Table of Contents
Meaning of Analytic Function
Analytic Function – Meaning: An analytic function is a function that is defined by a power series. The power series is centered at a point in the complex plane and converges to the function at that point.
Types of Analytic Functions
There are three main types of analytic functions: power, exponential, and logarithmic.
- A power function is a type of analytic function in which the independent variable raised to a power. For example, y = x^2 is a power function.
- An exponential function is a type of analytic function in which the independent variable multiplied by a constant. For example, y = 2x is an exponential function.
- A logarithmic function is a type of analytic function in which the independent variable raised to the power of a logarithm. For example, y = log(x) is a logarithmic function.
Real Analytic Function
An analytic function a function that can expressed as a power series in a neighborhood of a given point.
Complex Analytic Function
In mathematics, a complex analytic function is a function that is analytic in a complex domain.
A complex analytic function is a function that is analytic in a complex domain.
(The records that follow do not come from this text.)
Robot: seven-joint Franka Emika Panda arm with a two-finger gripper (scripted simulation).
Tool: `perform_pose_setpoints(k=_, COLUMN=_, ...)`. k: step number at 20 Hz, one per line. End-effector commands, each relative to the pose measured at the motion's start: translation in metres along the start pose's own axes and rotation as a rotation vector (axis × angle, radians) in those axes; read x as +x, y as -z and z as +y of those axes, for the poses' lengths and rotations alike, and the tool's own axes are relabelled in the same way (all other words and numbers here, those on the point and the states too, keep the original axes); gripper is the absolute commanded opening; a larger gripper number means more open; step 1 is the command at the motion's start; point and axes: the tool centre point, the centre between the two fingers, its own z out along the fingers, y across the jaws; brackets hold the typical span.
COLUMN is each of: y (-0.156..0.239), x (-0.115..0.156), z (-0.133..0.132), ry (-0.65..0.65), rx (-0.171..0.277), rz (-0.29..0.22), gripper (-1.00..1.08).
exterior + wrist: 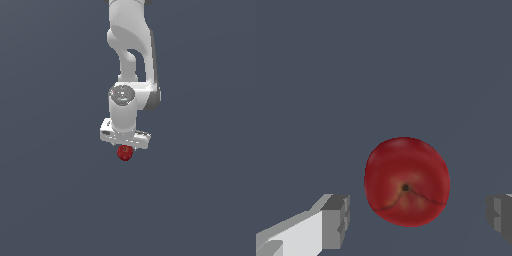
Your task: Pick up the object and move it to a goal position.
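The object is a small dark red, apple-like ball with a dimple on top. In the wrist view it lies between my two grey fingertips, with a clear gap on each side. My gripper is open and touches nothing. In the exterior view the object shows just under the white hand of the gripper, which points straight down over it. The fingers themselves are hard to make out in that view.
A plain dark grey-blue surface fills both views all around the object. The white arm rises above the hand toward the top of the exterior view. No goal marker shows.
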Motion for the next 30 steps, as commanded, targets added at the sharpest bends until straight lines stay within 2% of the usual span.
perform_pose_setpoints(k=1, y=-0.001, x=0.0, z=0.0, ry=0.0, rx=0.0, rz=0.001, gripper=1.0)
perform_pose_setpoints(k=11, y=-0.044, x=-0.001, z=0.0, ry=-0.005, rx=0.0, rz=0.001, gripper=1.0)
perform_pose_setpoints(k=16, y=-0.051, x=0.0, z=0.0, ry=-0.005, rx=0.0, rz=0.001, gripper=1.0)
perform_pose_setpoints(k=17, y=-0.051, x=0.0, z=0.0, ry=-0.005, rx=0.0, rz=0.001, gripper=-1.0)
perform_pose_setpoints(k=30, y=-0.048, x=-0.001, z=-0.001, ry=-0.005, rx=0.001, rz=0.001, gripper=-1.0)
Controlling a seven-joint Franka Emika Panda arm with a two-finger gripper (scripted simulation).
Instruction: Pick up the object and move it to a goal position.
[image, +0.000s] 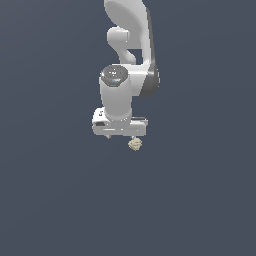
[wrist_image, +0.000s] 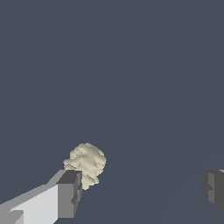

In other words, it is a function that can expressed as a Taylor series in a neighborhood of every point in its domain.
Conditions that Make a Complex Function Analytic
A complex function is analytic at a point if it is continuous and also its derivative is continuous at that point.
Properties of Analytic Function
- An analytic function is continuous on a closed and bounded interval and differentiable at every point in the interval.
- Function is a set of ordered pairs (x, y) such that to each element of x corresponds a unique element of y. An analytic function is a function that can given by a power series in a neighborhood of each point in its domain.
- A function said to have a power series representation about a, if f(x) can written as a series of terms involving the powers of the quantity (x-a).